Infant mortality rates are higher in the United States than in Canada. We explored this difference by comparing gestational age distributions and gestational age-specific mortality rates in the two countries.

METHODS:

Stillbirth and infant mortality rates were compared for singleton births at >or=22 weeks and newborns weighing>or=500 g in the United States and Canada (1996-2000). Since menstrual-based gestational age appears to misclassify gestational duration and overestimate both preterm and postterm birth rates, and because a clinical estimate of gestation is the only available measure of gestational age in Canada, all comparisons were based on the clinical estimate. Data for California were excluded because they lacked a clinical estimate. Gestational age-specific comparisons were based on the foetuses-at-risk approach.

RESULTS:

The overall stillbirth rate in the United States (37.9 per 10,000 births) was similar to that in Canada (38.2 per 10,000 births), while the overall infant mortality rate was 23% (95% CI 19-26%) higher (50.8 vs 41.4 per 10,000 births, respectively). The gestational age distribution was left-shifted in the United States relative to Canada; consequently, preterm birth rates were 8.0 and 6.0%, respectively. Stillbirth and early neonatal mortality rates in the United States were lower at term gestation only. However, gestational age-specific late neonatal, post-neonatal and infant mortality rates were higher in the United States at virtually every gestation.
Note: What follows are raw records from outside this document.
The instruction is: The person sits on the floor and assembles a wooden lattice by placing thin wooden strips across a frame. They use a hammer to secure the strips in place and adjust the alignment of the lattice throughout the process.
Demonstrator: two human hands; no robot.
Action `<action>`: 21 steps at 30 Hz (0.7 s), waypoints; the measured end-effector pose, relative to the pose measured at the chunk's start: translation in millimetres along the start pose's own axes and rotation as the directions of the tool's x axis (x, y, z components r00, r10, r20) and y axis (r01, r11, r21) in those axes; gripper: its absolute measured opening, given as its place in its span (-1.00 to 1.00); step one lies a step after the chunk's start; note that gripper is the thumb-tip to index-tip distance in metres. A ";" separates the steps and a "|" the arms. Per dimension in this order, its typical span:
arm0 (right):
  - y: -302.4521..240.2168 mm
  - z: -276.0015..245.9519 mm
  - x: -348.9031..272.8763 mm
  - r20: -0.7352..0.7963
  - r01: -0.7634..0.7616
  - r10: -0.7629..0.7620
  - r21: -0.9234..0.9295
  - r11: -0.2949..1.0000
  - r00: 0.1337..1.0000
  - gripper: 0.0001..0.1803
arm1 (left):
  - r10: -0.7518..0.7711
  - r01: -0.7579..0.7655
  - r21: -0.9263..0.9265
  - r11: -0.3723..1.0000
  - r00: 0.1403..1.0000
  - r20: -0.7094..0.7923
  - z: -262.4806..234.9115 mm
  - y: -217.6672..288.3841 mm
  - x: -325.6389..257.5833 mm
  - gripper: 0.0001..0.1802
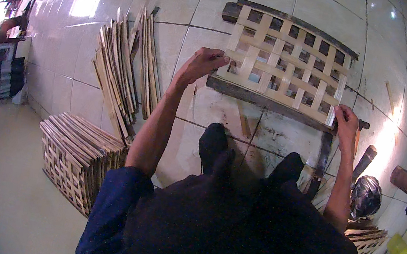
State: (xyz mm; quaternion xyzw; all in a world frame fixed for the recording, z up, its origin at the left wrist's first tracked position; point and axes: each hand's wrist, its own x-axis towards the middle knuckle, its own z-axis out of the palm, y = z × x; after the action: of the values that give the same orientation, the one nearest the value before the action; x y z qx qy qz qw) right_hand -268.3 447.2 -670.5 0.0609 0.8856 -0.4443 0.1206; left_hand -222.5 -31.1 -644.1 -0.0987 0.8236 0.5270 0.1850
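A woven lattice panel [292,69] of pale flat strips, looking like split bamboo, lies over a dark wooden frame [268,101] on the tiles ahead of me. My left hand [203,66] pinches the panel's left edge, thumb and fingertips closed at the end of a crosswise strip. At the right edge, lower down, my right hand [347,122] has its fingers closed on the panel's border near a strip end. Square gaps in the weave show the floor and dark wood beneath. Both forearms reach forward on either side of my feet.
Loose bamboo strips [119,66] lie fanned out to the left. Below them stands a stack of finished-looking lattice panels [78,159]. On the right are a dark-handled tool [364,162], a black plastic bundle [366,196], a brown block [404,180] and a yellow object [397,249].
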 end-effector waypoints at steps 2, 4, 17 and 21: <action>0.8 -5.1 -1.2 0.003 0.000 0.000 0.000 1.000 1.000 -0.66 | 0.016 -0.016 0.026 1.000 1.000 -0.009 -1.1 1.7 -0.1 -0.64; -2.7 -3.2 -0.6 -0.005 0.047 -0.047 -0.086 0.995 0.999 -0.67 | 0.067 -0.066 0.017 0.998 0.998 -0.011 0.2 -4.0 4.4 -0.67; -17.5 -3.3 2.3 0.056 -0.048 0.048 0.001 0.999 0.997 -0.64 | -0.034 0.035 -0.042 0.998 0.999 0.023 0.8 -10.9 7.8 -0.63; -14.2 -2.3 0.3 0.028 -0.029 0.029 0.001 1.000 0.999 -0.63 | -0.106 0.105 0.020 0.994 0.993 0.059 -0.3 -4.9 9.7 -0.64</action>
State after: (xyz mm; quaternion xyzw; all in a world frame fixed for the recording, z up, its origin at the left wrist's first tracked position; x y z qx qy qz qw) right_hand -272.0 440.5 -658.3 0.0679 0.8825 -0.4440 0.1394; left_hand -229.6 -33.2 -652.1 -0.1247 0.8158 0.5121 0.2381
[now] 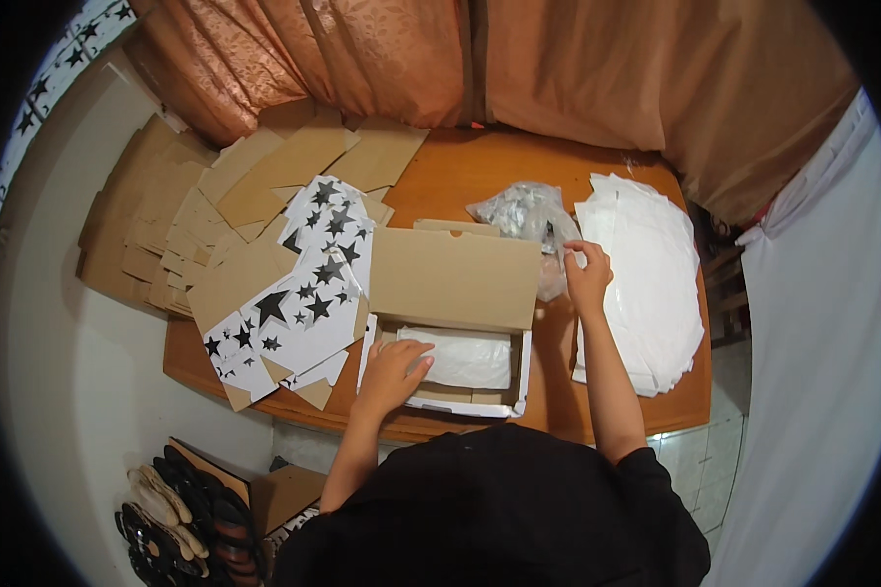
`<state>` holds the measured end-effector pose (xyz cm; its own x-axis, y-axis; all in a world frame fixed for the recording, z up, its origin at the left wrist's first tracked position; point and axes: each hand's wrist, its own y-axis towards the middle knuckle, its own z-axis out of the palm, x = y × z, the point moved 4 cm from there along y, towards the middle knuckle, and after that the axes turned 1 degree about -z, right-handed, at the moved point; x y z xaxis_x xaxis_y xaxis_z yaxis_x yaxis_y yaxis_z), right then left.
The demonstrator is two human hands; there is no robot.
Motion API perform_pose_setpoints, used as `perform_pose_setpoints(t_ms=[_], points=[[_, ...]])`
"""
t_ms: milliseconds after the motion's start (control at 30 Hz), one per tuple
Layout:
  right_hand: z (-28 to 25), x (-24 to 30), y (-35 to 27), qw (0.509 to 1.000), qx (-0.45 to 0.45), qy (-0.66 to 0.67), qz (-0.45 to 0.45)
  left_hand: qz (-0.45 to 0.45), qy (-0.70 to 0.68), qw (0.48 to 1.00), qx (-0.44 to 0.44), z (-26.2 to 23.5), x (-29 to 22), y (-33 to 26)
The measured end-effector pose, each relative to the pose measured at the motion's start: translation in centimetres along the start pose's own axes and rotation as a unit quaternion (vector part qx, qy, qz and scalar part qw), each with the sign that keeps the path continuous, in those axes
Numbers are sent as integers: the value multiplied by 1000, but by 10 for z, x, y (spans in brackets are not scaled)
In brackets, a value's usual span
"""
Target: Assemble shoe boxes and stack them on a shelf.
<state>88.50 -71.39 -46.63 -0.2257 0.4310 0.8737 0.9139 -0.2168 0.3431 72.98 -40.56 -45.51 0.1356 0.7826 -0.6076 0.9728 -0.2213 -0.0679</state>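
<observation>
An open cardboard box (454, 278) stands in front of me, its brown lid raised toward the far side. Inside lies a flat bundle in white wrapping (465, 359). My left hand (394, 374) is over the box's left end, fingers spread at the bundle's edge; whether they press on it I cannot tell. To the right of the lid, my right hand (589, 278) is raised with its fingers curled in a pinch. Anything between those fingertips is too small to make out. Just beyond it sits a clear plastic bag (527, 207) with silvery contents.
A stack of white sheets (641, 284) lies along the table's right side. Flattened cardboard pieces (191, 230), some white with black stars (303, 293), cover the left. Brown curtains (558, 78) hang behind the wooden table (440, 176). Several shoes (186, 514) are at lower left.
</observation>
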Motion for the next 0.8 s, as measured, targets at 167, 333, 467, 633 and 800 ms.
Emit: perform_pose_setpoints(t_ms=[167, 333, 467, 633, 800], points=[[38, -50, 11, 920, 94, -373, -67, -34, 35, 998, -27, 24, 9, -12], [56, -83, 22, 883, 57, -447, -132, -73, 130, 989, 22, 48, 20, -16], [58, -86, 29, 854, 120, -494, -114, -119, 101, 981, 112, 53, 17, -13], [36, -55, 17, 890, 63, -430, -138, -119, 66, 986, 95, 48, 15, -9], [-4, 20, -25, 933, -20, -322, -158, -120, 82, 981, 126, 53, 23, -12]])
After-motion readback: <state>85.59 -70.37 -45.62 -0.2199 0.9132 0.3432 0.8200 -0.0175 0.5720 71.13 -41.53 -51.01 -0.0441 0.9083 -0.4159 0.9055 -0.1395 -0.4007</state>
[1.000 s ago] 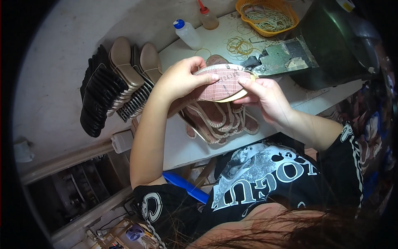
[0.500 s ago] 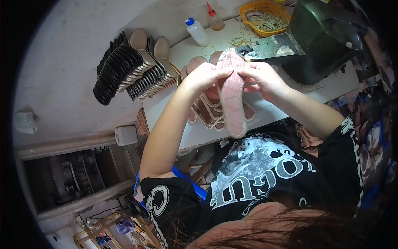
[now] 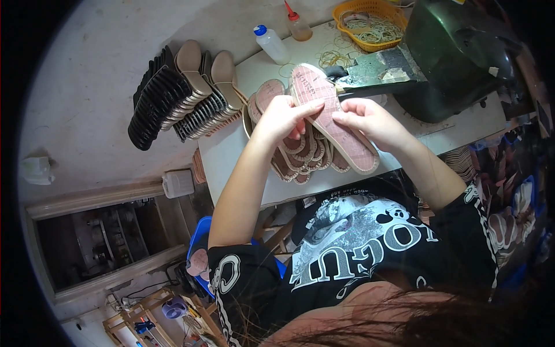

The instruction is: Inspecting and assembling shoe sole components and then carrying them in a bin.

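Left hand [image 3: 283, 118] and right hand [image 3: 367, 121] pinch the pink insole [image 3: 332, 118] from opposite edges, fingers closed on it, apparently steadying it flat above the insole pile [image 3: 300, 156].

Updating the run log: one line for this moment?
left hand: holds pink insole | right hand: holds same insole | below: insole pile on table

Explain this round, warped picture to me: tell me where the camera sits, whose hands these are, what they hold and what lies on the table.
The camera is worn on the person's head and looks down; its wide lens bends the edges. Both bare hands belong to the wearer. The left hand and right hand together hold a pink shoe insole above a pile of similar insoles on the white table. Further back stand a white squeeze bottle, a small red-tipped bottle and a yellow basket of rubber bands. Dark soles are stacked at the left.
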`<state>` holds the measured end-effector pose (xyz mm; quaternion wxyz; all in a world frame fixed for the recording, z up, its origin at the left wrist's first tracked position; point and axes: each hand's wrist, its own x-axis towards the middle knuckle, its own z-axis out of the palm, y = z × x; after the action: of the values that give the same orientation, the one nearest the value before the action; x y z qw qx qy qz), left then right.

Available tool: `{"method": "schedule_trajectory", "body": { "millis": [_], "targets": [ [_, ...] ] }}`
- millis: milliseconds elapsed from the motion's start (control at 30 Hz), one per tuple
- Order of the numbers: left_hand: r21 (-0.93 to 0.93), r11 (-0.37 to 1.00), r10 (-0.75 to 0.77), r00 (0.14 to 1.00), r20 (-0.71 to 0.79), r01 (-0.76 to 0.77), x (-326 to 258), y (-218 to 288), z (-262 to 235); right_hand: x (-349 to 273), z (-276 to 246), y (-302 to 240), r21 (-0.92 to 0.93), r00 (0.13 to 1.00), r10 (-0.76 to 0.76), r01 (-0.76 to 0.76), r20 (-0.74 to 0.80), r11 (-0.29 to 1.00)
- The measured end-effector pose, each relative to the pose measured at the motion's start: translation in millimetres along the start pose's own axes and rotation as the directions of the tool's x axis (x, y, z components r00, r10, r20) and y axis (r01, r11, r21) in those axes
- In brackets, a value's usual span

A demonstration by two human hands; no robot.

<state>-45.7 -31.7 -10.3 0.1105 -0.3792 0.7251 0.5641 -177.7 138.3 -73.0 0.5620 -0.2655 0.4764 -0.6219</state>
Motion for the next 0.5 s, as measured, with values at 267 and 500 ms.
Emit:
{"method": "schedule_trajectory", "body": {
  "millis": [267, 500],
  "targets": [
    [-0.034, 0.978, 0.188, 0.946, -0.263, -0.204, 7, 9, 9, -48, -18, -16, -0.023, 0.965, 0.226, -0.225, 0.134, 0.974],
    [-0.176, 0.936, 0.250, 0.926, -0.283, -0.306, 44, -2, -14, -22, 1, -8, 0.068, 0.993, 0.086, -0.091, 0.083, 0.993]
  ]
}}
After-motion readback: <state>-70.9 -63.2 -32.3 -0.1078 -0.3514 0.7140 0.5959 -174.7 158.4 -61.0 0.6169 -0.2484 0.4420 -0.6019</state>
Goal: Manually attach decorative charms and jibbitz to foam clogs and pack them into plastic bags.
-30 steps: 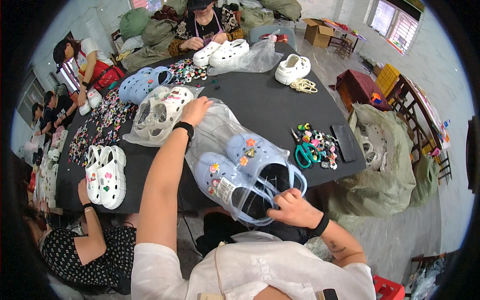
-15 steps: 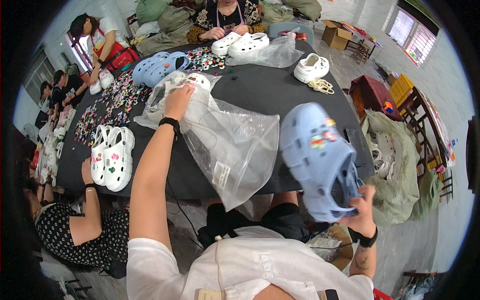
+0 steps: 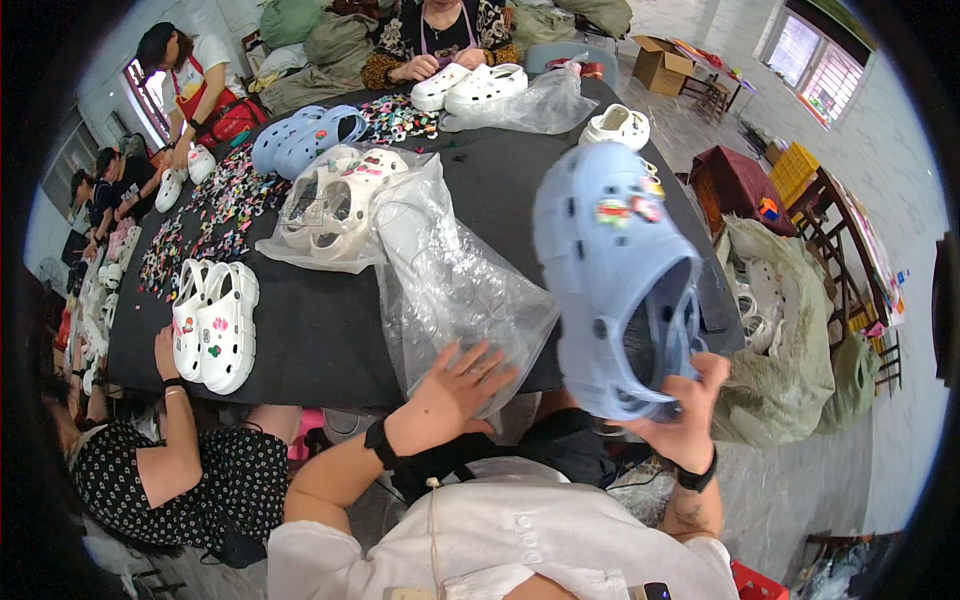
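My right hand (image 3: 682,418) grips a light blue clog (image 3: 610,270) by its heel end, holding it tilted above the table's right side. Colourful charms sit on the toe of this clog. Spread fingers of my left hand (image 3: 450,398) lie over the near end of a clear plastic bag (image 3: 455,290), by the table's near edge. At the bag's far end are white clogs (image 3: 335,215) with charms, partly hidden by the plastic. I cannot tell whether the left palm touches the bag.
Several loose charms (image 3: 215,215) cover the left of the black table (image 3: 320,330). Another blue pair (image 3: 300,140) lies beyond the bag, white clogs (image 3: 228,325) at left. A sack of white shoes (image 3: 770,340) stands right. Co-workers sit opposite and to the left.
My left hand has left the bagged white clogs and come back to the bag's near end, fingers spread. My right hand has shifted slightly left with the blue clog, now more upright.
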`<state>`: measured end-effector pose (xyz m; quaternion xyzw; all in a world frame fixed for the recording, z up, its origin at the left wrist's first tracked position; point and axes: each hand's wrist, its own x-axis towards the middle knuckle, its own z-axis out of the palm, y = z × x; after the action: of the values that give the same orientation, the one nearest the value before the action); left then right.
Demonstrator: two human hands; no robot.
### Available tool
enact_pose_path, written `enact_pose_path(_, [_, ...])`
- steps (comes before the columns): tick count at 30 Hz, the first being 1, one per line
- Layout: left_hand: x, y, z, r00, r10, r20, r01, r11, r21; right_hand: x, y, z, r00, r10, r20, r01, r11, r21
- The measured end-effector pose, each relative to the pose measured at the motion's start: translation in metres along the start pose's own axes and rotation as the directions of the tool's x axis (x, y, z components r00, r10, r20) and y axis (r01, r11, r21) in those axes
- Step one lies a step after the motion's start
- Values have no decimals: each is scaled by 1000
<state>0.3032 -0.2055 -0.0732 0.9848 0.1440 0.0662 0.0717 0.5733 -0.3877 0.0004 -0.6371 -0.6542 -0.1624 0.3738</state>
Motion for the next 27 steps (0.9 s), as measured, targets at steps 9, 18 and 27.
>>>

The overall stillbirth rates (per 10,000 foetuses at risk) among Blacks and Whites in the United States, and in Canada were 59.6, 35.0 and 38.3, respectively, whereas the corresponding infant mortality rates were 85.6, 49.7 and 42.2, respectively.

CONCLUSIONS:

Differences in gestational age distributions and in gestational age-specific stillbirth and infant mortality in the United States and Canada underscore substantial differences in healthcare services, population health status and health policy between the two neighbouring countries.